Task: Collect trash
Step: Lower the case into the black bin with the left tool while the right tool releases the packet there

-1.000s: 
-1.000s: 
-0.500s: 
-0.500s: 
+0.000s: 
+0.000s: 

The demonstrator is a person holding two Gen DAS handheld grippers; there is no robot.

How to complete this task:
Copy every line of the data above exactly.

Answer to this task:
Task: Collect trash
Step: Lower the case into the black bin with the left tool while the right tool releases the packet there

-1.000s: 
-1.000s: 
-0.500s: 
-0.500s: 
+0.000s: 
+0.000s: 

The demonstrator is a person holding two Gen DAS handheld grippers; there is no robot.

Nothing else belongs in the output.